### [Task goal]
Whenever the word "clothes" turns up in a line of the data below, copy that line.
Task data section start
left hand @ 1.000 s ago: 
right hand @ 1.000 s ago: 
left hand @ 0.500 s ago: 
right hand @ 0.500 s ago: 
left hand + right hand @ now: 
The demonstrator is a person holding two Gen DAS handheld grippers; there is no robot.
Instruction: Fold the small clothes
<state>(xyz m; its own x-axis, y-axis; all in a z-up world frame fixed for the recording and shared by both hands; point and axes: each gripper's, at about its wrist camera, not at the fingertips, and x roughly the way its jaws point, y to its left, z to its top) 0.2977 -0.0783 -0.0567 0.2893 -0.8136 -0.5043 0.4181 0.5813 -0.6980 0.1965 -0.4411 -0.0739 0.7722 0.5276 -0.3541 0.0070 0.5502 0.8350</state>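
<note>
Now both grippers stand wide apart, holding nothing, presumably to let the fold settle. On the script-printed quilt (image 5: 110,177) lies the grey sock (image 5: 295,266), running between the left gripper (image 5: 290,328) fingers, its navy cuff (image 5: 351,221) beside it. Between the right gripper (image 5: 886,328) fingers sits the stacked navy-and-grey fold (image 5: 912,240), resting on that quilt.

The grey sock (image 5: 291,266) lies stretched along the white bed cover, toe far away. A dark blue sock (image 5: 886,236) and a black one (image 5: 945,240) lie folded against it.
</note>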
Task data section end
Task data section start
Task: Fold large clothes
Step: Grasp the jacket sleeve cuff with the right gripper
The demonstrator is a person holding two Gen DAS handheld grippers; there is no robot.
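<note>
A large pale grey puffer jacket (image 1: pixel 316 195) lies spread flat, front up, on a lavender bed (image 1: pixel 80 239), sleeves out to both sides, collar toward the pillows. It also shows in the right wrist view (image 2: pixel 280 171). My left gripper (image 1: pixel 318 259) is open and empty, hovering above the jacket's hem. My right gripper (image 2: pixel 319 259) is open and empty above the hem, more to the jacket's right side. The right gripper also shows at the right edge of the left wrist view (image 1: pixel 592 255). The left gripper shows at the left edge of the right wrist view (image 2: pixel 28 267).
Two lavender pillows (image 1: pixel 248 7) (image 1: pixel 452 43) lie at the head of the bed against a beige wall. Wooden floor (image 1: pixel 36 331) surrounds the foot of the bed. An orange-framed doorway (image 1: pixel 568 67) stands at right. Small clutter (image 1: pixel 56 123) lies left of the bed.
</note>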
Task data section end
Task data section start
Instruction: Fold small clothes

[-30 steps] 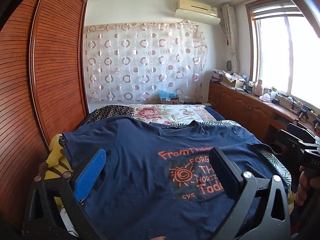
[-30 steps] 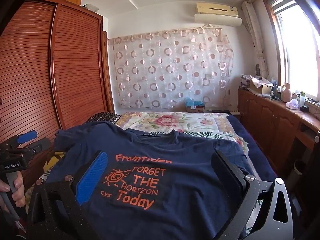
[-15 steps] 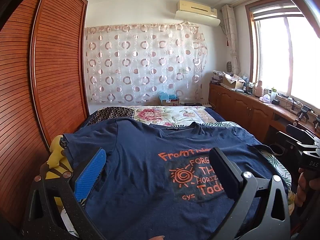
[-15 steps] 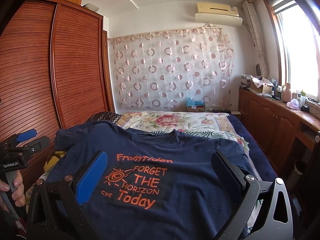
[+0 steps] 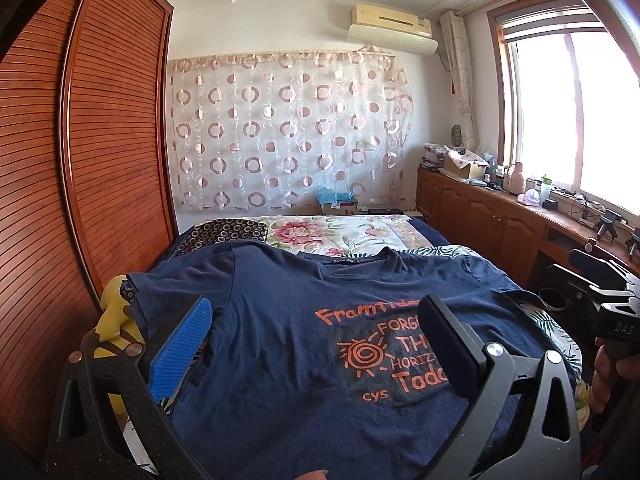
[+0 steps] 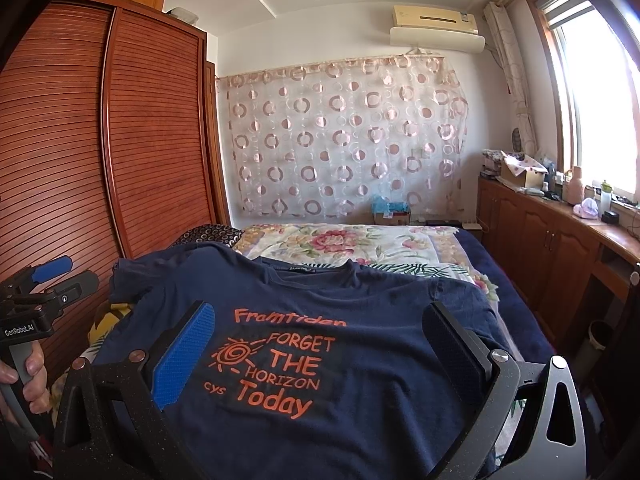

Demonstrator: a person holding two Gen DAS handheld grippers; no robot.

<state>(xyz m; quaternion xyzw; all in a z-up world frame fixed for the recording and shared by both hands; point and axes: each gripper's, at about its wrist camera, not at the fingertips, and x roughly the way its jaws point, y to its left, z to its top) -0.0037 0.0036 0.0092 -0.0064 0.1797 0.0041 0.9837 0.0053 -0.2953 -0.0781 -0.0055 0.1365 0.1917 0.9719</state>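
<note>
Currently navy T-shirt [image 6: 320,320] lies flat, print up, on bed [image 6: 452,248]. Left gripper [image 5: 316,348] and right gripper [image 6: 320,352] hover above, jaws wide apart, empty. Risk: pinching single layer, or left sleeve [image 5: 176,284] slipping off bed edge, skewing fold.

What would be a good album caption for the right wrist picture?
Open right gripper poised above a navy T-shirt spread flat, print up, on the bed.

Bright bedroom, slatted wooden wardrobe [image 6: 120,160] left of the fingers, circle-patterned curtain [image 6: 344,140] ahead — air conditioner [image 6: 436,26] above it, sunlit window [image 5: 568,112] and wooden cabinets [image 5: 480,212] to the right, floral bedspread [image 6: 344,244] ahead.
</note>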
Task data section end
### [Answer below]
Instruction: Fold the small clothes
Task: Fold large clothes
Instruction: Fold small clothes

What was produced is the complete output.